По влажному упругому песку, Солёным ветром, морем, солнцем полный, Я шёл на дальний мыс, открытый волнам. Простор и даль меня всегда влекут.
Ты долго взглядом пристальным следила За силуэтом, тающим вдали. Когда ж вернулся я — ты удивилась, Как резкий ветер кожу опалил.
И ты, смеясь, сказала, что тебя Обуревают грешные желанья. У ног твоих в песок зарылся я В бездумном и блаженном созерцанье!

ДУБРОВНИК

I. «На скалах белых и крутых…»

На скалах белых и крутых Цветут мимозы и шиповник.
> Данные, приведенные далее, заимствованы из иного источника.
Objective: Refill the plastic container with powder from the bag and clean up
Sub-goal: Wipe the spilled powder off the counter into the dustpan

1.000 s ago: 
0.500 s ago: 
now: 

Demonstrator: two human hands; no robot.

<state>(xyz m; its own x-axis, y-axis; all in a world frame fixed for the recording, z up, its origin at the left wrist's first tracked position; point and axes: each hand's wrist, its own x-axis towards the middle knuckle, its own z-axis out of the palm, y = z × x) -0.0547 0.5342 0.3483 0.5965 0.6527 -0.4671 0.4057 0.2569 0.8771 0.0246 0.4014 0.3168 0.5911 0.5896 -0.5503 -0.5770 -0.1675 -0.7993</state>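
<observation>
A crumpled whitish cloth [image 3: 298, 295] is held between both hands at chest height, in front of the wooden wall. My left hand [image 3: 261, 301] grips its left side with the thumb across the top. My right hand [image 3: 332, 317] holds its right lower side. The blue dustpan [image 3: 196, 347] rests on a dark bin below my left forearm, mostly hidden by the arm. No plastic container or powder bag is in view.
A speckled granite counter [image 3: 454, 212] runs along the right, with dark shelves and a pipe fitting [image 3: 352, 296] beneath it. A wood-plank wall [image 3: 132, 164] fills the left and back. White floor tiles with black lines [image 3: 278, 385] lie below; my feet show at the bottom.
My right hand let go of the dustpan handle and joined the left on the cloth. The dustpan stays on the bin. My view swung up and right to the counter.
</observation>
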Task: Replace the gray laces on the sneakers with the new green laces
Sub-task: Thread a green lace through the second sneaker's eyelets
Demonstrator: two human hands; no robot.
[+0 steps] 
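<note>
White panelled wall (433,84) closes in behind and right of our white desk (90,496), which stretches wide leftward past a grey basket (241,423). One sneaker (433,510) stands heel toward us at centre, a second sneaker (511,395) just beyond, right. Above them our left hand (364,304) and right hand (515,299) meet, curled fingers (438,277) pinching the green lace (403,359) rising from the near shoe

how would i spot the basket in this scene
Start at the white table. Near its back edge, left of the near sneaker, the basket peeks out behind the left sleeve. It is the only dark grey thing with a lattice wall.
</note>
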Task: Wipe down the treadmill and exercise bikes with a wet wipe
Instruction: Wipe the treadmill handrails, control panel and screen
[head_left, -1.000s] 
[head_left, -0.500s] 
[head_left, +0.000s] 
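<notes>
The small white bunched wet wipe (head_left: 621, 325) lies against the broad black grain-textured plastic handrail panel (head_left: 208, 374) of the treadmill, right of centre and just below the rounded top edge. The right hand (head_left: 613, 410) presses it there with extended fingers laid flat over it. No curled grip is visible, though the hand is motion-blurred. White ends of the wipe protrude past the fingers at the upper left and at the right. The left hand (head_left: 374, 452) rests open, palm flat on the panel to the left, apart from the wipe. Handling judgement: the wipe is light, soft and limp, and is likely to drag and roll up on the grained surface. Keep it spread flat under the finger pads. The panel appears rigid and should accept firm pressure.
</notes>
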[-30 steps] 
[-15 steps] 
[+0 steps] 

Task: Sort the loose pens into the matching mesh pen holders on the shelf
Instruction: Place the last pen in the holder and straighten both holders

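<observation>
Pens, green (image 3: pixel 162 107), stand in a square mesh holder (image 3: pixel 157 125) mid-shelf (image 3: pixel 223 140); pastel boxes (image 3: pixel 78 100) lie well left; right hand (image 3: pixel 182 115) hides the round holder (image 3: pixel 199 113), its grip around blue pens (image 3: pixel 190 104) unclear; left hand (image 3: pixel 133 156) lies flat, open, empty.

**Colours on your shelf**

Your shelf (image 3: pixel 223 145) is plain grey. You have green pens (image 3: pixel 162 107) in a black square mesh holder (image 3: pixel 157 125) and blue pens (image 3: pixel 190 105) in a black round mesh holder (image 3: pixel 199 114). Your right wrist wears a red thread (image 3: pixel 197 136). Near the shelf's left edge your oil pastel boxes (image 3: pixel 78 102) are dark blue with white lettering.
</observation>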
Пятнадцать башен боевых На стенах стерегут Дубровник.
Отсюда даль лесных долин Видна мне. Сумрак и прохлада. Спускается с вечерним стадом К долине рослый славянин.
А далматинские матросы Свернули смоляной канат. И медленно поплыл в закат Корабль большой и остроносый.
И чайка на крыле скользит В адриатические воды. А в небе рвётся и летит Густой и чёрный дым свободы.

II. «Синяя прорезь окна…»

Синяя прорезь окна — Монастырь святого Франциска. Смотрит на нас с полотна Средневековый епископ. В зарослях тёмных колонн Чьи-то согбенные плечи. У розоватых мадонн Плавятся жаркие свечи. Память камням отдана — На полустёртых плитах Гордые имена Нобилей именитых. Рядом идём по траве Вдоль колоннады длинной. В тёмно-зелёной листве Зреющие апельсины. И водоём из камней. В синем эмалевом глянце Тонут — полёт голубей И капюшон францисканца. Этакую тишину Кто же им дал в утешенье? Мы подошли к окну С башенной синей тенью. Там, за стеною, простор, Город и белые башни. Синяя линия гор, Рокот прибоя всегдашний. Готовясь в далёкий путь, Дымят пароходные трубы. Коснулась груди моей грудь И ты приблизила губы. Вместе следим без слов В солнечном озаренье Перистых облаков Медленное движенье.
вернуться

13

Стихотворение, скорее всего, посвящено Раисе Миллер, подруге Ю.С. по эмиграции. Она несколько раз приезжала к нему в Алма-Ату.